Money Saving Monday: Reducing Overhead
Big changes a-foot this week. Huge. Major milestones on the Dogs or Dollars Homefront.
The Refinance. After months and months of muddling this over, and a couple false starts, we are doing it. It will be done. Signing papers today. The last four years of payments on The Big Fat Mortgage will be swallowed by the lower rate and renewed thirty year term of our shiny, new, not-so-big-fat, Mortgage. I have mixed feelings about this. Turmoil even. On the one hand, its going to lower our monthly payment by $400. Talk about reducing overhead in one fell swoop. Unfortunately, my goal was to reduce it by $600. We are a little shy of that. Given the circumstances *cough*makinghomeaffordable*cough*, this made more sense than throwing a bunch of good money after bad for that additional $200 per month.
In a move uncommon around these parts, I am tapping saves for the closing costs. Thats right, you heard me. I am opening up The Emergency Fund. No, this is not an Emergency. Rather, its the proper use for long term savings, which is really what that account has become with it’s bloated balance. It’s putting just a bit of that money to work for us. As opposed to it collecting more dust than interest in its current state.
I told you. Big changes.
The Car. While we’ve got that Savings Account open, I am calling it quits on my car repayment. I can’t take it anymore. No more monstrous payments, please. Uncle! Since October, when I took on my first non-mortgage debt in years, I’ve paid off $10,000 of the $16,000 in $2,000/month chunks. Those have been varying degrees of painful. Technically I have 3 more months to go, including this month’s payment, which is due in just a couple days. Since, I’ve had to pry open the coffers anyway I’m using a little of that money to settle the debt. I probably should have done that to begin with and just paid myself back.

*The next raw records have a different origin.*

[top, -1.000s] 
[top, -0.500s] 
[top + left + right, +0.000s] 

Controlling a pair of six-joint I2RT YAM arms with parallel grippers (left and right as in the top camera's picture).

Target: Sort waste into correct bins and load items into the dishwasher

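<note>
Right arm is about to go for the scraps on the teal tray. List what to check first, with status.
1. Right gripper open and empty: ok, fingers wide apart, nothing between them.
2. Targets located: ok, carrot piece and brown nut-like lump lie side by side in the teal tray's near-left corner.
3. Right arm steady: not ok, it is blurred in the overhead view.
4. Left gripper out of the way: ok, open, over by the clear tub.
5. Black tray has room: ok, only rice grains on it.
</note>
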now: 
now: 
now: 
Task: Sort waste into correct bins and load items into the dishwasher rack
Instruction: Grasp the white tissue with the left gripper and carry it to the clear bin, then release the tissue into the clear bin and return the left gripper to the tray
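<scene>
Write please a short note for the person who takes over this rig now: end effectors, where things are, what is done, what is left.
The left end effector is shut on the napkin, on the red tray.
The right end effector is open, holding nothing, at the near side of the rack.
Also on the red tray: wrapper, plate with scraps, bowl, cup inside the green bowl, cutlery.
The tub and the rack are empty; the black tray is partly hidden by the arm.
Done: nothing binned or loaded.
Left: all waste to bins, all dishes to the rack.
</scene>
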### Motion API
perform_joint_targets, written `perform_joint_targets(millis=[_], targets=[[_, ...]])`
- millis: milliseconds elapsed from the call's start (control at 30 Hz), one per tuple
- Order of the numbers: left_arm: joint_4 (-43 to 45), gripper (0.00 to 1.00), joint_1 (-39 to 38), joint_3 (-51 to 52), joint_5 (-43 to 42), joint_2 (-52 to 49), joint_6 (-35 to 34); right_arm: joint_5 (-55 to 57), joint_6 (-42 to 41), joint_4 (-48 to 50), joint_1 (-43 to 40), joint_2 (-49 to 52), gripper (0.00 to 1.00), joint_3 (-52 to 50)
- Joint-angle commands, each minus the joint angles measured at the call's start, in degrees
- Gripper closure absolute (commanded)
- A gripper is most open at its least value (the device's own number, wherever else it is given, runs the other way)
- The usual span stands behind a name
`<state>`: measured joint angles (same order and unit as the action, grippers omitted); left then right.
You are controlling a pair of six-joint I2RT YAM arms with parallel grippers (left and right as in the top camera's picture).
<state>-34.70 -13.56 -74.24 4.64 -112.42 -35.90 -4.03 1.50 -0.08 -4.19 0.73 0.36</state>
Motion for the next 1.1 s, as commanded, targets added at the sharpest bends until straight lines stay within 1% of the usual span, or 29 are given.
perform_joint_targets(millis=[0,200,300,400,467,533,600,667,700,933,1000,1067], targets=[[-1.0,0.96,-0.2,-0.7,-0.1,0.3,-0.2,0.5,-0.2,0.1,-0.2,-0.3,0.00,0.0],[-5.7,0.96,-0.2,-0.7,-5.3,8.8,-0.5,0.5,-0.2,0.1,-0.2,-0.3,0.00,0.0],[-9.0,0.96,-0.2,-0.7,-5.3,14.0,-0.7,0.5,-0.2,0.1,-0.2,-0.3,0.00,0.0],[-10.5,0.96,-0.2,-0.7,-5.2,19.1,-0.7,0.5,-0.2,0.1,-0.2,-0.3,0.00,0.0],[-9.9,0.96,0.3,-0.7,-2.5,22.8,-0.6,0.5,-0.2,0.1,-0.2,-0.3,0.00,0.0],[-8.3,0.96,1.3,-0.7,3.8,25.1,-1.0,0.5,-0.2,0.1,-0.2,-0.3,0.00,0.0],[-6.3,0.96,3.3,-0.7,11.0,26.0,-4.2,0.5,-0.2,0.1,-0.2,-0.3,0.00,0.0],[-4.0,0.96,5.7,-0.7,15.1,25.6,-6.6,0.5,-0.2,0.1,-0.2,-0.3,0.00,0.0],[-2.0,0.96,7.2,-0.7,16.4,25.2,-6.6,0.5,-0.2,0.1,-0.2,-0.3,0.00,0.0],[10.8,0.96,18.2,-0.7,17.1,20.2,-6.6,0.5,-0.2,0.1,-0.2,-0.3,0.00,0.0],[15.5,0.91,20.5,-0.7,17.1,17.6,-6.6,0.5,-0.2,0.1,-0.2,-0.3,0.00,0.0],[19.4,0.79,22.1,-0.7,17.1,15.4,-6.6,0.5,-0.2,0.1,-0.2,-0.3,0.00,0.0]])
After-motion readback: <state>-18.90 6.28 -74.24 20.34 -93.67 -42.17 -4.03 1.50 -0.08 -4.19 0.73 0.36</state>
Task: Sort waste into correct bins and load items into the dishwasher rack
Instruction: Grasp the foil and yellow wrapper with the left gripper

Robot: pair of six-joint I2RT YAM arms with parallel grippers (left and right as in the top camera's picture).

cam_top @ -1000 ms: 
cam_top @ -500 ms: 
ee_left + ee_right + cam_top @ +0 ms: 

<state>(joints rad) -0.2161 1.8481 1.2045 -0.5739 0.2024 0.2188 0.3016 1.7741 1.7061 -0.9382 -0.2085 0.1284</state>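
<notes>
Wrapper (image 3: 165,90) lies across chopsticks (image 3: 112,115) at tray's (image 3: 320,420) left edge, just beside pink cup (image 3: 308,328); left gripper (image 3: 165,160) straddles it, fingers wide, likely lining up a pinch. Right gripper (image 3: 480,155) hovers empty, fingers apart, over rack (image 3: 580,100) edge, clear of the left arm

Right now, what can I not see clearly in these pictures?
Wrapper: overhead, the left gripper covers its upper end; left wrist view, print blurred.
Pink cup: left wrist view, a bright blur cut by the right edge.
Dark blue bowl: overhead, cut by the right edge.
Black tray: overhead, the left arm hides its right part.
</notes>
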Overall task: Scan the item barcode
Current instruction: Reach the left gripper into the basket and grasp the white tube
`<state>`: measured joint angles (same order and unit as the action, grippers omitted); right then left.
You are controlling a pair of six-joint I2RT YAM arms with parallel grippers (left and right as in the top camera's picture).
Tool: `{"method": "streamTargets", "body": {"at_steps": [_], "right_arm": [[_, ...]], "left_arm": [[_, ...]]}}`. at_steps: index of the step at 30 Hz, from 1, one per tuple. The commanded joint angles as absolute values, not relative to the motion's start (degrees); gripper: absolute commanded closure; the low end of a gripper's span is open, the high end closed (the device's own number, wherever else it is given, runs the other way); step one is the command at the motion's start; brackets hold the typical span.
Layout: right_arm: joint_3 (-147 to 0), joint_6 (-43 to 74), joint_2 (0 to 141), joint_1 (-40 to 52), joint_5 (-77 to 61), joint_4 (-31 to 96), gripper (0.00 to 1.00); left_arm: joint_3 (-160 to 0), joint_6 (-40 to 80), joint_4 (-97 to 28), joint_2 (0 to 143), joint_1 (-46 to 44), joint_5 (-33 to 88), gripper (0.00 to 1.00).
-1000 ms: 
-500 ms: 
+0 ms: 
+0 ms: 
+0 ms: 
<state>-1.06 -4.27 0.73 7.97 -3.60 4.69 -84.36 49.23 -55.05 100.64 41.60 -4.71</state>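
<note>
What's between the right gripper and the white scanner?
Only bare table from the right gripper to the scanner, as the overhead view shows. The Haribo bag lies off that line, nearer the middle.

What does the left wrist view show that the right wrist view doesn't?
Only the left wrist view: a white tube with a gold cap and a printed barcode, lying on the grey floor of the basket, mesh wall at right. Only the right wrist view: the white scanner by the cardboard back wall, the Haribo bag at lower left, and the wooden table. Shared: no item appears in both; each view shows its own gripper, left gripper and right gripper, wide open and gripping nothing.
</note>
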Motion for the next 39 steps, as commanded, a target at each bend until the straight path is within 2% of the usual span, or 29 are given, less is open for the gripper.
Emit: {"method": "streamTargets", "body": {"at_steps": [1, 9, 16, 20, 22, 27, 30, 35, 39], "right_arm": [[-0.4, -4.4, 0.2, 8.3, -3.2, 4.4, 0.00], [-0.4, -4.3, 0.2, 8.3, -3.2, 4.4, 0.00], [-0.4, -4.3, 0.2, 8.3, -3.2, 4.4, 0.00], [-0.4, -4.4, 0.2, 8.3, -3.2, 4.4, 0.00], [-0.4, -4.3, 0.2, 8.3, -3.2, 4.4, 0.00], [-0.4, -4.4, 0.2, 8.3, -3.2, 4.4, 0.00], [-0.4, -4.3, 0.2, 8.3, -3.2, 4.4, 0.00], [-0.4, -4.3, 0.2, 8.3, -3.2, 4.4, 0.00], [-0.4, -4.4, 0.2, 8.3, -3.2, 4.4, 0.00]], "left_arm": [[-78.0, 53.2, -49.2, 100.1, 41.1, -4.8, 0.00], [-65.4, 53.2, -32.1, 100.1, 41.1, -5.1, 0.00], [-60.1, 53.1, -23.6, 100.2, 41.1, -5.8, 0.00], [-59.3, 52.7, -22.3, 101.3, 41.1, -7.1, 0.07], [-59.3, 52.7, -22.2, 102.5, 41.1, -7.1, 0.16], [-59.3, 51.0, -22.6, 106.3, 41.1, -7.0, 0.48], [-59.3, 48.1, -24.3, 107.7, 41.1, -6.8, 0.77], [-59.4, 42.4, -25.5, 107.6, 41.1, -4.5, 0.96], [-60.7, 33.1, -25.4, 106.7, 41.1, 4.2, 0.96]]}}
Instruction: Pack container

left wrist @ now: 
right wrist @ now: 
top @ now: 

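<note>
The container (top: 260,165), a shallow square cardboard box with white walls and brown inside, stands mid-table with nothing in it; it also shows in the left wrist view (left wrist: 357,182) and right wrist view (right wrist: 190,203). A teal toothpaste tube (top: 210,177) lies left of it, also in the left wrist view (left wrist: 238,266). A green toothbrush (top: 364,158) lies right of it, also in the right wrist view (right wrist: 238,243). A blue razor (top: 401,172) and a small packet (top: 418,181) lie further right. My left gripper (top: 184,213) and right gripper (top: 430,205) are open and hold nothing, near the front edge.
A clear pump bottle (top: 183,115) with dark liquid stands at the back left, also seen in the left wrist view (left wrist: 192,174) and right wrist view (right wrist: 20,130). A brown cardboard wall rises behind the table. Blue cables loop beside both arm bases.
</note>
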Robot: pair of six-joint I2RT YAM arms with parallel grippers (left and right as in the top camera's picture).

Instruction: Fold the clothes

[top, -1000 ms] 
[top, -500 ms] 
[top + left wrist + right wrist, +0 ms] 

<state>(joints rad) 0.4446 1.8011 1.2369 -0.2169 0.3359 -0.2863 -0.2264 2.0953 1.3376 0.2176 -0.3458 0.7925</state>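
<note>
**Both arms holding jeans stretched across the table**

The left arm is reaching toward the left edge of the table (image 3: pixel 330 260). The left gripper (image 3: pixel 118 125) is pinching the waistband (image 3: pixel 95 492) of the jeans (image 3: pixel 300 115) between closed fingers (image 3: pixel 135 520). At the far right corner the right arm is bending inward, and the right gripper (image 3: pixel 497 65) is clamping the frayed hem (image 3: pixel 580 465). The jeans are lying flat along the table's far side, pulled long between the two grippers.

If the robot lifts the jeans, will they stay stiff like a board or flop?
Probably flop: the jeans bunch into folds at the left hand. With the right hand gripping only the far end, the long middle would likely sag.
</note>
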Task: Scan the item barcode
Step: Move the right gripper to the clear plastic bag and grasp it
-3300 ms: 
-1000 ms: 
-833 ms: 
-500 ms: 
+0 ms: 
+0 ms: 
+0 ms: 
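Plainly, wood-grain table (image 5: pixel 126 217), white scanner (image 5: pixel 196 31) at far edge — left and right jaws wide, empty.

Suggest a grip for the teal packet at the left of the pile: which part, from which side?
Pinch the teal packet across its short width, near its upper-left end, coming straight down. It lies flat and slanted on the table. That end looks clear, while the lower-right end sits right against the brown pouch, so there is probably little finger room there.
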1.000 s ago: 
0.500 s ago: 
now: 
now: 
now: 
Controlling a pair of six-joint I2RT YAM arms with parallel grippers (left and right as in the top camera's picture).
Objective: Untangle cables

However, I do not like to use my savings. I have held on to this money for years. All through The Layoff and certainly during my 2 jobs, 1 nightmare, I did not spend a penny of it. In fact, I have only ever increased the balance regardless of our circumstances. Even now, with Corporate Sponsorship firmly in place, spending only a small percentage, it makes me nervous.
What’s Different? Why Now? Both of these moves have been on the horizon for some time. I am far from making rash decisions here. I’ve had time to contemplate, and come to terms with this being a proper use of our money. More importantly, I’ve had time to do some additional savings beforehand, padding the blow to our account balances. If I ever hope to exit Corporate Servitude (again, perhaps successfully), I’ve got to prepare. That preparation comes in the form of little things (No Cable, Gardens, Chickens and Grocery Spending) and also in big things. Big things like Mortgage and Car Payments. There is not much I could do with Chickens that would put $2,400 a month back into our available cash flow.
So Yeah, Open Sesame. I am pilfering my savings. I’m saying goodbye to a few long term friends, whose security has kept me warm at night. Sending them off with well wishes to a higher purpose. And looking forward to meeting their replacements on a monthly basis.